Expert believes recession may burst Canada’s housing bubble

Hilliard MacBeth, a financial adviser and author, warns the Canadian housing market may moving toward its biggest crash ever thanks to soaring home prices.
 
MacBeth’s new book titled When the Bubble Bursts: Surviving the Canadian Real Estate Crash looks into the country’s real estate market, predicting that it is set to see a 40 to 50 per cent drop in value when the “bubble" pops.
 
Data shows the average price of a home in the Greater Vancouver area jumped 6.4 per cent in February alone.
 
MacBeth said in an interview with Global News that the bubble was caused by the availability of financing.
 
“Canada is unique in the world in the availability of government insurance through CMHC [Canada Mortgage and House Corp.], that’s allowed the lenders to lend a phenomenal amount of money. [Household] debt levels have gone from one trillion dollars to $1.8tn, just in 15 years.
 
“I think the government has genuinely tried to encourage the housing market and home ownership, which started after the Second World War.

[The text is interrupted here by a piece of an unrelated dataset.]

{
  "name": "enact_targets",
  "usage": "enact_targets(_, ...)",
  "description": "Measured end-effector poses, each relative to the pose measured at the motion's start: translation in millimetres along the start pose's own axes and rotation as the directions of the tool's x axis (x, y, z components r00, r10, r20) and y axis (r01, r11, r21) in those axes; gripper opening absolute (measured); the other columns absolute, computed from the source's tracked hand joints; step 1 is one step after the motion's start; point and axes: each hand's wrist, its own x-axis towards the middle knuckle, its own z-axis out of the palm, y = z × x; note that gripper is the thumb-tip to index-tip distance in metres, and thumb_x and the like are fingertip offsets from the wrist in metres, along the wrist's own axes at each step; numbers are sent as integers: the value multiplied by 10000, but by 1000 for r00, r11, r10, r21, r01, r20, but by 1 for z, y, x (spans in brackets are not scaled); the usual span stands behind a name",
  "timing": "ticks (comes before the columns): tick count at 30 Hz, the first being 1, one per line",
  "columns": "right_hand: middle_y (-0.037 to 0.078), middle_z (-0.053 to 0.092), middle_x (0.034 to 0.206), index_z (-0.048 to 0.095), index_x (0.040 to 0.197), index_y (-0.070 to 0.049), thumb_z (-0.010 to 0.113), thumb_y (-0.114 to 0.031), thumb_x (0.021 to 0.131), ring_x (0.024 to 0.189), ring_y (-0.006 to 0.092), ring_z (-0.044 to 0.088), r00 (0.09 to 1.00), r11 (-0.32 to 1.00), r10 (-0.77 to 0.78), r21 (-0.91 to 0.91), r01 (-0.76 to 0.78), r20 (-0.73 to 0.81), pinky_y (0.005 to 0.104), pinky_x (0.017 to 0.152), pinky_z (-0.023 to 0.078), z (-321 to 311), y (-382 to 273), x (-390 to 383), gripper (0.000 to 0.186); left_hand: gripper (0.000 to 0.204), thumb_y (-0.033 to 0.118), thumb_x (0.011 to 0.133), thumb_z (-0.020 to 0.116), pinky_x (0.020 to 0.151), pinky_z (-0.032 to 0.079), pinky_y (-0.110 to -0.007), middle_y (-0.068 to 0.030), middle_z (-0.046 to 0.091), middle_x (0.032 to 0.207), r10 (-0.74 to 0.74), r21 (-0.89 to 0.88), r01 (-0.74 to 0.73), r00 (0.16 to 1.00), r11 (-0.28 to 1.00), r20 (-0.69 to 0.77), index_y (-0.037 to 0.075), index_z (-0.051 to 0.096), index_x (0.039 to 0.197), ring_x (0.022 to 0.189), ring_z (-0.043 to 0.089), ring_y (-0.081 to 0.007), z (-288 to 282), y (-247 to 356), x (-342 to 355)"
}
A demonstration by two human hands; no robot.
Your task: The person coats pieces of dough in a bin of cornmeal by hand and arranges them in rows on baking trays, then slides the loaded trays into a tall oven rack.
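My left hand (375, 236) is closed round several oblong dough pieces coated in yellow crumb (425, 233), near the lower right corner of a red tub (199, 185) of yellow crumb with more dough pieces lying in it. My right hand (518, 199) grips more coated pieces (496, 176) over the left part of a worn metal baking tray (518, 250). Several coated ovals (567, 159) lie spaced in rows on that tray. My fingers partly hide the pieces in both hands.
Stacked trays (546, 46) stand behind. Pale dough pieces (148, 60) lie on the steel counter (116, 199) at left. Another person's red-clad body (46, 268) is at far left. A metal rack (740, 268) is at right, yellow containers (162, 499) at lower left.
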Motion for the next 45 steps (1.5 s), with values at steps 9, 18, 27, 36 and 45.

But in the last 15 years it’s kind of taken on a life of its own. It’s this monster that nobody can really tame. The reality is, lenders don’t really take any risk, so they keep on providing more and more [loans].”
 
He argued that the Canadian housing bubble could burst as interest rates soar, but this would not be anytime soon. MacBeth, also a portfolio manager for Richardson GMP in Edmonton, said the more likely cause is recession.
 
“Incomes would drop, and already Toronto is like six or seven times incomes [in average mortgage loan vs household income]. Some borrowers will get into the position where they can’t afford to keep the house they have,” he said.